**GOAL OF THE EXERCISE:** The listing that follows must be retyped exactly, without its pictures.

[PROVIDED RECORDS — start]

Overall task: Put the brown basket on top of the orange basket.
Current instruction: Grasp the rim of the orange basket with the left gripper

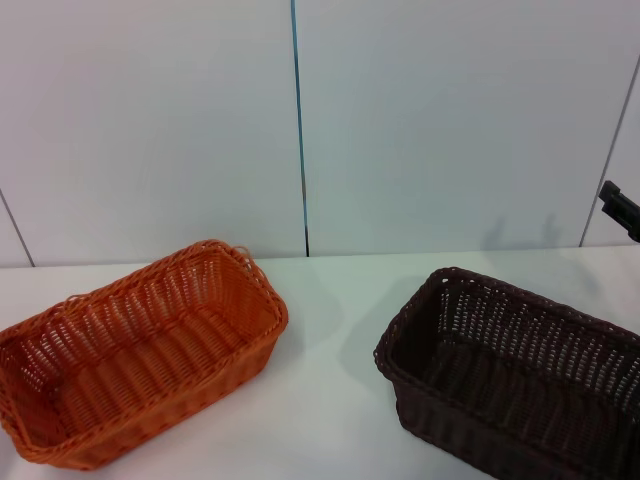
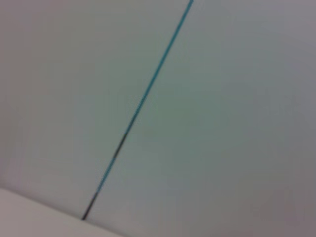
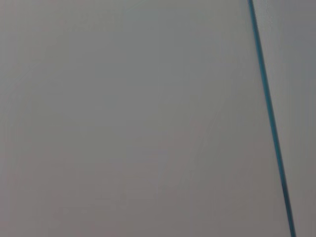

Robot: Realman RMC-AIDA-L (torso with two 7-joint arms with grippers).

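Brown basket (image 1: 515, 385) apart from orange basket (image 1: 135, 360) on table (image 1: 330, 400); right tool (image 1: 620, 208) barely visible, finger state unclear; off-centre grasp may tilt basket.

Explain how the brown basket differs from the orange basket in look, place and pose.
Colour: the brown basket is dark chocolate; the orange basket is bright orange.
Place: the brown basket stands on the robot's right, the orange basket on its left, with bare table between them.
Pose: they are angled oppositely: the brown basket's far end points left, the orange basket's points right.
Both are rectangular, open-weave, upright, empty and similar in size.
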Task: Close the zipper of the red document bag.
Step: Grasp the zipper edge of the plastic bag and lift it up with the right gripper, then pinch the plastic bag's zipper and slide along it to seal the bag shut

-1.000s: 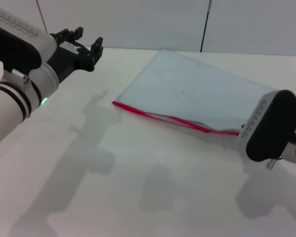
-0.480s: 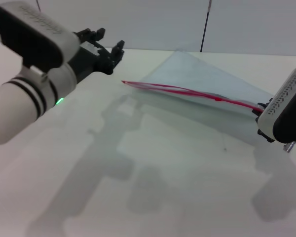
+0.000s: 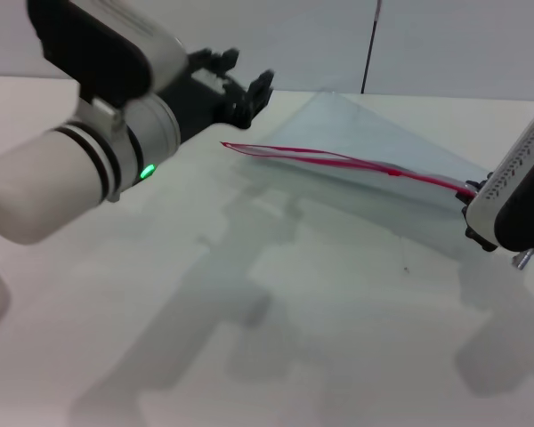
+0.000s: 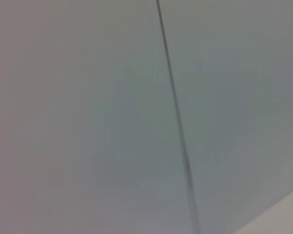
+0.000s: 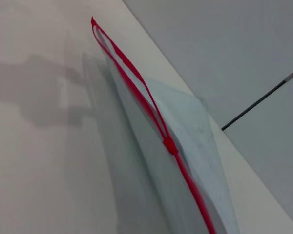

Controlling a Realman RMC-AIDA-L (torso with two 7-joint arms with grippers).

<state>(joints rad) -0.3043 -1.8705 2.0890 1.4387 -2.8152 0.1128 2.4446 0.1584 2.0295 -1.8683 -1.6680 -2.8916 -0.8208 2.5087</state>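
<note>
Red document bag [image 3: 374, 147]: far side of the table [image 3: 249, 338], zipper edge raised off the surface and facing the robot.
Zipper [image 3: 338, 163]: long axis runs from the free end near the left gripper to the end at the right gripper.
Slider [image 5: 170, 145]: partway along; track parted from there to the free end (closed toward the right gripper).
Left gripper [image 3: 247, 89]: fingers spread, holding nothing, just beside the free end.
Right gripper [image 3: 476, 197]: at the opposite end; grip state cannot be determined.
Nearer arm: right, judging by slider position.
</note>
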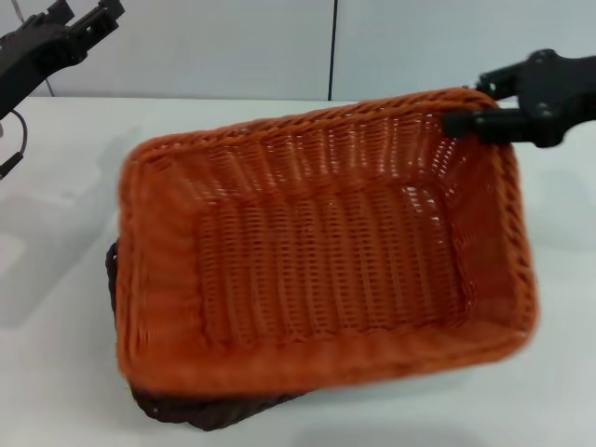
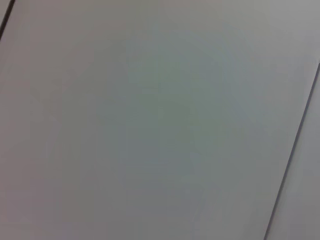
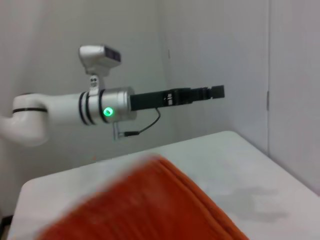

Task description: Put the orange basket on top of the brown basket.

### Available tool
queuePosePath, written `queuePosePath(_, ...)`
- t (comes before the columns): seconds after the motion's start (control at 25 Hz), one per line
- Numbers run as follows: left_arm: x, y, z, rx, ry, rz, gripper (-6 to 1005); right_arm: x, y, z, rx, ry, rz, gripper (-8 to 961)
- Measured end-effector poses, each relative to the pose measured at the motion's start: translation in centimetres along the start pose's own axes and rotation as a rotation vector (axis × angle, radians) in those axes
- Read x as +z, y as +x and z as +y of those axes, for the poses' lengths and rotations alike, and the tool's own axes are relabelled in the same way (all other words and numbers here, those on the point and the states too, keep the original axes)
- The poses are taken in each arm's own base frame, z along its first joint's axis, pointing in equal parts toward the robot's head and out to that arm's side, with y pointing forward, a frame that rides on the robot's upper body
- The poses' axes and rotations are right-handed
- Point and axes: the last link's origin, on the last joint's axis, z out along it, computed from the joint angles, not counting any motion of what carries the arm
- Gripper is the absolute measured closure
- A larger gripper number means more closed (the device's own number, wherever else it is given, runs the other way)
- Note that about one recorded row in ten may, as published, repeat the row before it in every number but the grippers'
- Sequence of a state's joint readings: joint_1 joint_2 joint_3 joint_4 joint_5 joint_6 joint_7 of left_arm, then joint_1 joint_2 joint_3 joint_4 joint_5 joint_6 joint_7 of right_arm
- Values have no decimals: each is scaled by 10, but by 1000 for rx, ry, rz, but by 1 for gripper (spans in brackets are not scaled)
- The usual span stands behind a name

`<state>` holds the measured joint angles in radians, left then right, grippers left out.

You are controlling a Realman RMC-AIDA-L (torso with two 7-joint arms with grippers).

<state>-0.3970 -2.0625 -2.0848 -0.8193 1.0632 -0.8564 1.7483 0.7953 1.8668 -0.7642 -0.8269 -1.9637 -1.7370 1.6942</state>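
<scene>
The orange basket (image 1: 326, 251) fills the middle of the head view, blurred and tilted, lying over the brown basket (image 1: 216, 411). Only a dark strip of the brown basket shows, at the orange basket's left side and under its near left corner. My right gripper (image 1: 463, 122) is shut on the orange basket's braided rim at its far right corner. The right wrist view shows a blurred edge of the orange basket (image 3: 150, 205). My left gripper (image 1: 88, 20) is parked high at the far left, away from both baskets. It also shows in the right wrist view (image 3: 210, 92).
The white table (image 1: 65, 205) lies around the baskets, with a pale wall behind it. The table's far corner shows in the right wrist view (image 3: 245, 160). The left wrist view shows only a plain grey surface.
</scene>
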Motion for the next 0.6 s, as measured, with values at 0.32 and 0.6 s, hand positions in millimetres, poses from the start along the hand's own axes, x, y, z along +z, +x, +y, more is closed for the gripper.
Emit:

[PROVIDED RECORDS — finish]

**EXERCISE RESPONSE:**
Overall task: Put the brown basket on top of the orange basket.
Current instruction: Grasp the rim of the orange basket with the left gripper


Robot: Realman RMC-AIDA-L (torso with two 7-joint arms with grippers).

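Brown basket (image 1: 515, 385) apart from orange basket (image 1: 135, 360) on table (image 1: 330, 400); right tool (image 1: 620, 208) barely visible, finger state unclear; off-centre grasp may tilt basket.

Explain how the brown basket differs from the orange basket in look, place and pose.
Colour: the brown basket is dark chocolate; the orange basket is bright orange.
Place: the brown basket stands on the robot's right, the orange basket on its left, with bare table between them.
Pose: they are angled oppositely: the brown basket's far end points left, the orange basket's points right.
Both are rectangular, open-weave, upright, empty and similar in size.
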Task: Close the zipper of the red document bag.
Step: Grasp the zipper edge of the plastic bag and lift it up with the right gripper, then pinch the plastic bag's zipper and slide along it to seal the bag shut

-1.000s: 
-0.480s: 
+0.000s: 
+0.000s: 
+0.000s: 

Controlling a Realman RMC-AIDA-L (torso with two 7-joint arms with grippers).

<state>(joints rad) -0.3043 -1.8705 2.0890 1.4387 -2.8152 0.1128 2.4446 0.1584 2.0295 -1.8683 -1.6680 -2.8916 -0.8208 2.5087</state>
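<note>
Red document bag [image 3: 374, 147]: far side of the table [image 3: 249, 338], zipper edge raised off the surface and facing the robot.
Zipper [image 3: 338, 163]: long axis runs from the free end near the left gripper to the end at the right gripper.
Slider [image 5: 170, 145]: partway along; track parted from there to the free end (closed toward the right gripper).
Left gripper [image 3: 247, 89]: fingers spread, holding nothing, just beside the free end.
Right gripper [image 3: 476, 197]: at the opposite end; grip state cannot be determined.
Nearer arm: right, judging by slider position.
</note>
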
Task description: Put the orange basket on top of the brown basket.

### Available tool
queuePosePath, written `queuePosePath(_, ...)`
- t (comes before the columns): seconds after the motion's start (control at 25 Hz), one per line
- Numbers run as follows: left_arm: x, y, z, rx, ry, rz, gripper (-6 to 1005); right_arm: x, y, z, rx, ry, rz, gripper (-8 to 961)
- Measured end-effector poses, each relative to the pose measured at the motion's start: translation in centimetres along the start pose's own axes and rotation as a rotation vector (axis × angle, radians) in those axes
- Read x as +z, y as +x and z as +y of those axes, for the poses' lengths and rotations alike, and the tool's own axes are relabelled in the same way (all other words and numbers here, those on the point and the states too, keep the original axes)
- The poses are taken in each arm's own base frame, z along its first joint's axis, pointing in equal parts toward the robot's head and out to that arm's side, with y pointing forward, a frame that rides on the robot's upper body
- The poses' axes and rotations are right-handed
- Point and axes: the last link's origin, on the last joint's axis, z out along it, computed from the joint angles, not counting any motion of what carries the arm
- Gripper is the absolute measured closure
- A larger gripper number means more closed (the device's own number, wherever else it is given, runs the other way)
- Note that about one recorded row in ten may, as published, repeat the row before it in every number but the grippers'
- Sequence of a state's joint readings: joint_1 joint_2 joint_3 joint_4 joint_5 joint_6 joint_7 of left_arm, then joint_1 joint_2 joint_3 joint_4 joint_5 joint_6 joint_7 of right_arm
- Values have no decimals: each is scaled by 10, but by 1000 for rx, ry, rz, but by 1 for gripper (spans in brackets are not scaled)
- The usual span stands behind a name

`<state>` holds the measured joint angles in radians, left then right, grippers left out.

You are controlling a Realman RMC-AIDA-L (torso with two 7-joint arms with grippers).

<state>-0.3970 -2.0625 -2.0848 -0.8193 1.0632 -0.8564 1.7483 0.7953 1.8668 -0.7642 -0.8269 -1.9637 -1.7370 1.6942</state>
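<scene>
The orange basket (image 1: 326, 251) fills the middle of the head view, blurred and tilted, lying over the brown basket (image 1: 216, 411). Only a dark strip of the brown basket shows, at the orange basket's left side and under its near left corner. My right gripper (image 1: 463, 122) is shut on the orange basket's braided rim at its far right corner. The right wrist view shows a blurred edge of the orange basket (image 3: 150, 205). My left gripper (image 1: 88, 20) is parked high at the far left, away from both baskets. It also shows in the right wrist view (image 3: 210, 92).
The white table (image 1: 65, 205) lies around the baskets, with a pale wall behind it. The table's far corner shows in the right wrist view (image 3: 245, 160). The left wrist view shows only a plain grey surface.
</scene>
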Motion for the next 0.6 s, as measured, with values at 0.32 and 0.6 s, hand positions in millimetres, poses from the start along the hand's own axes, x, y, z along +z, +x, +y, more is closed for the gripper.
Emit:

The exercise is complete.